*EXERCISE PROMPT*
Please return all of the data exactly as written.

*Stored dataset items*
##########
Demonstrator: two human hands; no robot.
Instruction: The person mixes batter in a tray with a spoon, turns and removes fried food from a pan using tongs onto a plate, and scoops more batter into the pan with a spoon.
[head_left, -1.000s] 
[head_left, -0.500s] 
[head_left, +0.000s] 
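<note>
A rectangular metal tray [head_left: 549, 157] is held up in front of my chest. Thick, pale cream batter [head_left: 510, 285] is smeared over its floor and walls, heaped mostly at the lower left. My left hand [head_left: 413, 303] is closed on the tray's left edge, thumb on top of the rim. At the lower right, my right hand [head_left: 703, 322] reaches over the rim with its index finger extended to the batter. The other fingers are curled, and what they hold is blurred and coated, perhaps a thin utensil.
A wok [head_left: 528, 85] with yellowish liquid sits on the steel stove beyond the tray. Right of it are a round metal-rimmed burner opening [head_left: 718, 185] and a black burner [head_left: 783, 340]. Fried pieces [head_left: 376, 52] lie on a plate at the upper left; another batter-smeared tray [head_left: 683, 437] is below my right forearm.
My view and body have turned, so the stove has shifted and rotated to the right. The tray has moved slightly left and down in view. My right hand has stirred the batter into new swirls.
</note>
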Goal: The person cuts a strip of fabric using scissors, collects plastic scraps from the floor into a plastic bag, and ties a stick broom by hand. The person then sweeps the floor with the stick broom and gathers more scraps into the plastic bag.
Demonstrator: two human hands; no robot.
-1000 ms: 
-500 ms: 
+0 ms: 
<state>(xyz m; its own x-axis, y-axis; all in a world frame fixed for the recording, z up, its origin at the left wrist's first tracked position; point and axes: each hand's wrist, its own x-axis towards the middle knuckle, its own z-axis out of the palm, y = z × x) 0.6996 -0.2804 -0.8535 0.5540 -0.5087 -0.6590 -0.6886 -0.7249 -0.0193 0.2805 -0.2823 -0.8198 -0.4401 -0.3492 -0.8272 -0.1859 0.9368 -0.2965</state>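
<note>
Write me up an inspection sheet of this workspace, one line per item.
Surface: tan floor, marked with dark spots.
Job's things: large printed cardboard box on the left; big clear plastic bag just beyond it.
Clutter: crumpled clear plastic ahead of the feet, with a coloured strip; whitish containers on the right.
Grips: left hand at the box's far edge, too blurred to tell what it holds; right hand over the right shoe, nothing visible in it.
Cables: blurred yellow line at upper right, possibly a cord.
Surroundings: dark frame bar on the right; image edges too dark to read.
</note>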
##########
*RESPONSE AREA*
Demonstrator: two human hands; no robot.
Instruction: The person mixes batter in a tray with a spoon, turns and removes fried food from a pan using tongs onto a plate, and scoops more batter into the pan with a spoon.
[head_left, -1.000s] 
[head_left, -0.500s] 
[head_left, +0.000s] 
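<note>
A rectangular metal tray [head_left: 549, 157] is held up in front of my chest. Thick, pale cream batter [head_left: 510, 285] is smeared over its floor and walls, heaped mostly at the lower left. My left hand [head_left: 413, 303] is closed on the tray's left edge, thumb on top of the rim. At the lower right, my right hand [head_left: 703, 322] reaches over the rim with its index finger extended to the batter. The other fingers are curled, and what they hold is blurred and coated, perhaps a thin utensil.
A wok [head_left: 528, 85] with yellowish liquid sits on the steel stove beyond the tray. Right of it are a round metal-rimmed burner opening [head_left: 718, 185] and a black burner [head_left: 783, 340]. Fried pieces [head_left: 376, 52] lie on a plate at the upper left; another batter-smeared tray [head_left: 683, 437] is below my right forearm.
My view and body have turned, so the stove has shifted and rotated to the right. The tray has moved slightly left and down in view. My right hand has stirred the batter into new swirls.
</note>
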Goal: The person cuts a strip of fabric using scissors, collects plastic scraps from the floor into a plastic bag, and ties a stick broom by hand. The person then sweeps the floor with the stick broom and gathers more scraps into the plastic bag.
Demonstrator: two human hands; no robot.
-1000 ms: 
-500 ms: 
+0 ms: 
<state>(xyz m; its own x-axis, y-axis; all in a world frame fixed for the recording, z up, its origin at the left wrist's first tracked position; point and axes: each hand's wrist, its own x-axis towards the middle knuckle, its own z-axis out of the palm, y = z × x) 0.6996 -0.2804 -0.8535 0.5540 -0.5087 -0.6590 -0.6886 -0.7249 -0.0193 0.2805 -0.2823 -0.8198 -0.4401 -0.3492 -0.8272 -0.1859 0.9368 -0.2965</state>
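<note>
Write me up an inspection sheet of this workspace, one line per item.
Surface: tan floor, marked with dark spots.
Job's things: large printed cardboard box on the left; big clear plastic bag just beyond it.
Clutter: crumpled clear plastic ahead of the feet, with a coloured strip; whitish containers on the right.
Grips: left hand at the box's far edge, too blurred to tell what it holds; right hand over the right shoe, nothing visible in it.
Cables: blurred yellow line at upper right, possibly a cord.
Surroundings: dark frame bar on the right; image edges too dark to read.
</note>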

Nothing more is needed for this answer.